We offer GPU implementation of highly customizable CPU and CPU algorithm with
an emphasis on dynamic simulation, which includes moving point scatters. We
argue that it is important to reduce the amount of data transfer from the CPU
to get good performance on the GPU. We receive this as the spline curve in the
GPU memory as storage of complete trajectories of this dynamic point scatterers.
It leads to good efficiency, when large card frames, such as B-mode and tissue
Doppler data, index for the whole cardiac cycle. Apart from this, we propose a
phase-based subsample delay technique that efficiently eliminates the fickle
artifacts visible in B-mode scenes, when COLE is used without adequate
temporary oversampling. In order to assess the performance, we used a laptop
computer and a desktop computer, each with a multicore Intel CPU and an NVIDIA
GPU. Run the simulator on a high-end Titan X GPU, we saw two commands of
magnitude speedup compared to the parallel CPU version, compared to the time of
simulation performed by Gao et al in three orders of magnitude in his paper on
Cole, and 27,000 times faster than the multithreaded version of Field Two, using
the numbers given in a letter by Jensen. We hope that by releasing the
simulator as an open-source project, we will use it and encourage further

Keywords – Simulation,
Ultrasonic imaging.

I.     Introduction

       Simulated ultrasound data
have range of applications. Automatic segmentation algorithms used for
quantitative image analysis, have number of free parameters that must be tuned
in order to achieve maximum performance for the specific applications. Fast
simulation on ultrasound image is not only have importance for educational
purpose but also for validation and standardization of existing techniques [1].

simulations are important in the heart and pulse imaging, for B-mode and
Doppler imaging. While simulating Color Doppler or M-Mode Scanning, goal from
simulated beam to beam will vary slightly, based on a motion model.

       There are several ways to emulate
ultrasound class of simulators, usually designed for training purposes, calculation
of segments is based on the use of tomography recording for anatomy and ray
tracing to simulate wave propagation.

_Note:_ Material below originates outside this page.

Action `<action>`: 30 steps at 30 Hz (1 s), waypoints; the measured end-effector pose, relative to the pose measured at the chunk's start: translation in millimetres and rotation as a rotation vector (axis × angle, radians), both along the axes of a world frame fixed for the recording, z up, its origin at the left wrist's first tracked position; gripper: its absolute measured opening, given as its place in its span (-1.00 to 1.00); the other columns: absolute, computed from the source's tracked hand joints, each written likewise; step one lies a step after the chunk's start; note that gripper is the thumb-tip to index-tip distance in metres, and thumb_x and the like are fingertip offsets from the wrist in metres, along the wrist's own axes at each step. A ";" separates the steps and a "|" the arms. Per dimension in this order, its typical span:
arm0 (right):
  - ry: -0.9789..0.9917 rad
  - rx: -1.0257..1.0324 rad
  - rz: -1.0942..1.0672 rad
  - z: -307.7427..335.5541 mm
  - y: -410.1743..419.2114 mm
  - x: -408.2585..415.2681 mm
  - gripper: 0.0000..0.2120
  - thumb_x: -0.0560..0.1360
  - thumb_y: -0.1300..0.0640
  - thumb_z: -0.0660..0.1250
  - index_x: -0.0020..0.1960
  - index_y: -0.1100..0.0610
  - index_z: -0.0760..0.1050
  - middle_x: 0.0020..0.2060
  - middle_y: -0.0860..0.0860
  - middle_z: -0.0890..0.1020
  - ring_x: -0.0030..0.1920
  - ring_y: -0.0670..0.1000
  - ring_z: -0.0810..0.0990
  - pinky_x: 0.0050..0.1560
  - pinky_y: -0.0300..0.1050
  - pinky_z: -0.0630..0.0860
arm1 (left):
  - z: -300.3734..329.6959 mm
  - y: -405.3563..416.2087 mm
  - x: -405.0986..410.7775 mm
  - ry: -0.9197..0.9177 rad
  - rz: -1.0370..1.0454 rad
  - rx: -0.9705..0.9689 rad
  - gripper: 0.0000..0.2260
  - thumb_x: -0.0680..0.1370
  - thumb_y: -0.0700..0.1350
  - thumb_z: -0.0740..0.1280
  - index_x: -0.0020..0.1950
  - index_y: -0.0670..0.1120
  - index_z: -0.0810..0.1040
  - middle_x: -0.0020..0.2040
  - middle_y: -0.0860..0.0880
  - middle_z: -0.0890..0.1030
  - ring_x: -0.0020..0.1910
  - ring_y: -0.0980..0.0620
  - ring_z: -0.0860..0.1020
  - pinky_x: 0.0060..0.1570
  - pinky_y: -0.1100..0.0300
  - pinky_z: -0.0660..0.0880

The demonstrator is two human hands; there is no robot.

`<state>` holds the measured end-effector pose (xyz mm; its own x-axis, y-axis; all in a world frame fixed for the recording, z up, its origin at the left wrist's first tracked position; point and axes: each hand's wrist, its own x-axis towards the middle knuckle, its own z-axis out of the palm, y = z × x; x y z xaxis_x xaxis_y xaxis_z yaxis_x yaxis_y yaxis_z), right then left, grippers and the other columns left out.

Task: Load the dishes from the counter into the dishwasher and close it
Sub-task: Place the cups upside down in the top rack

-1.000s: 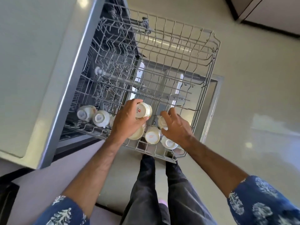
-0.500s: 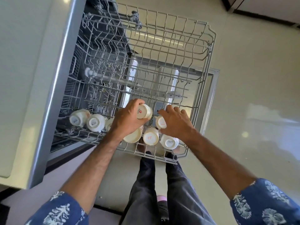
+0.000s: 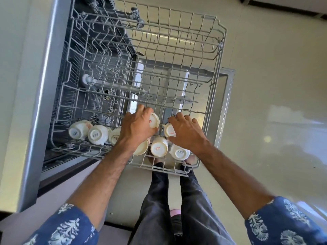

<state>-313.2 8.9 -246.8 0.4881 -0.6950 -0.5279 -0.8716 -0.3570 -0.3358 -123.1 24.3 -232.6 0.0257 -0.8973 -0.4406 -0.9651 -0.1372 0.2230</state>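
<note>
Fingers [image 3: 141,110] of left hand [image 3: 136,128] still round cup [image 3: 154,120]; right hand [image 3: 185,131] still round second cup [image 3: 169,130] — unmoved

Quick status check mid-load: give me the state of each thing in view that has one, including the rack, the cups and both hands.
Grey wire upper rack: pulled out, mostly unfilled.
Steel-lined dishwasher door: open, lying below the rack.
Three white cups at the rack's left: upside down, side by side.
Two white cups at the front: upside down, seated.
Left hand: grips an inverted white cup.
Right hand: grips another inverted white cup.
</note>
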 end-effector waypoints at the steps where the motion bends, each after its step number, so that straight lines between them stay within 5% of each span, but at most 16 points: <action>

Reporting in Effective Results [2] – [4],
both regarding image quality and simulation time. However, while being able to
influence the model such as reversible and shading, rock pattern often not physically
accurate enough, e.g., for Doppler Simulation.

       Ultrasound is based on a third large
class of simulators standard tool in the collection of point scatterers as a
target ultrasound community is Field II [6], [7]. This program improves linear acoustics
using correct spatial impulses reaction method, but simulation times are often

       In this paper, the whole emulation will
be emphasized ultrasound image structure is a widely used method and rapid
technique is a conceptual model, where the collection of point scatterers is
convolved with an emitted pulse to give simulated image. COLE algorithm [8] the basis for our work, uses a 1-D
conversion for each RF line for every such line to be simulated, all scatterers
are estimated is associated with the resulting projection signal pulse waveform
to produce simulated RF signals. Similarly, Marion and Vray [1] to the project scatterers
on 2-D aircraft after 2-D compilation to simulate an image plane.

       The attractive qualities of using 1-D
contraction are arbitrary scanning geometry are easily supported, as well as a
dynamic simulation, such as an M-mode or color Doppler, where the dentist
constantly changes his position transmitted incidents.

       Using GPUs can give an important
performance growth, but they come with their own set of challenges, most
especially the issue of data copying all the memory transfer should go between
the CPU and the GPU at present peripheral Component Interconnect (PCI) Express
bus, which is usually limited to less than 10 Gbytes/s. A business edition
regional II is optimized with multithread and related memory allocation has
been released in [1], and speeds reported to be between 13 to 30 free,
Single-Threaded Version of Field II.